1.21k stars 69 forks source link

No Method Error with Problem PDF After Passing Validation #274

Closed CharlieWWW94 closed 7 months ago

CharlieWWW94 commented 9 months ago

Hi,

I have recently run into an issue with a problem PDF (which I cannot share due to GDPR regs) causing a No Method Error upon writing to a HexaPDF::Document, despite passing validation.

class Merge
  def call(pdf:, string_to_merge:)
      io_stream = StringIO.new(string_to_merge)
      pdf_to_merge = HexaPDF::Document.new(io: io_stream)
      pdf_to_merge.pages.each { |page| pdf.pages << pdf.import(page) }
      pdf
  end
end

document = HexaPDF::Document.new
merge = Merge.new
merge.call(pdf: document, string_to_merge: file.read)
if document.validate # validation passes for problem pdf
  io_stream = StringIO.new
  document.write(io_stream, optimize: false)
end

For other documents the validation will fail as expected, however in the case of the problem pdf document.validate returns true and then upon writing to document the following error occurs:

NoMethodError: undefined method `reject!' for #<HexaPDF::Dictionary [2, 0] value={:ProcSet=>[:PDF, :Text, :ImageB, :ImageC, :ImageI]}>

The stack trace directs to: hexapdf-0.24.2/lib/hexapdf/type/resources.rb:226:in `perform_validation'

Apologies for being unable to share the document in question, I appreciate that it will make finding a solution/replicating the issue difficult.

gettalong commented 9 months ago

Thanks for reporting!

It is indeed more difficult to debug when not having the PDF ;-) Could you please do the following:

Run hexapdf info --check problem.pdf and provide the output before the line with "File name:..." if there is any.
Run hexapdf inspect problem.pdf pages.

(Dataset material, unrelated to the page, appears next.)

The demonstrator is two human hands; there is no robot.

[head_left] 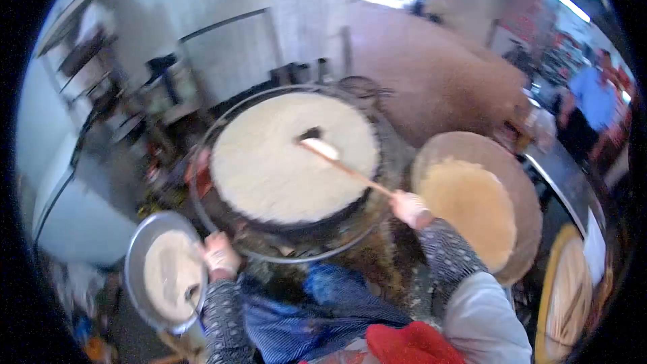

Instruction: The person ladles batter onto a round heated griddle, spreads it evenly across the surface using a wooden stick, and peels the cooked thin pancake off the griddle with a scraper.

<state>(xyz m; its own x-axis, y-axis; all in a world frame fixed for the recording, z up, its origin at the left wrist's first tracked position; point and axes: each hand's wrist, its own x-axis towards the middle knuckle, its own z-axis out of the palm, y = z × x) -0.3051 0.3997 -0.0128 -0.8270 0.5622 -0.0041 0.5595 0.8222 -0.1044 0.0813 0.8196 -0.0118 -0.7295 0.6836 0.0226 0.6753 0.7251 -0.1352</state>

This will give you a list of pages and object identifiers (x,y). The page identifier is the one before the colon.
For each page identifier run hexapdf inspect problem.pdf x,y. This will output the page object for the respective page. This information should not contain any GDPR relevant information. If you see something, just replace it with something else.

Thanks for helping!

CharlieWWW94 commented 9 months ago

Thanks for getting back to me about this so quickly!

Ran hexapdf info --check problem.pdf - the first line of the output was the File name.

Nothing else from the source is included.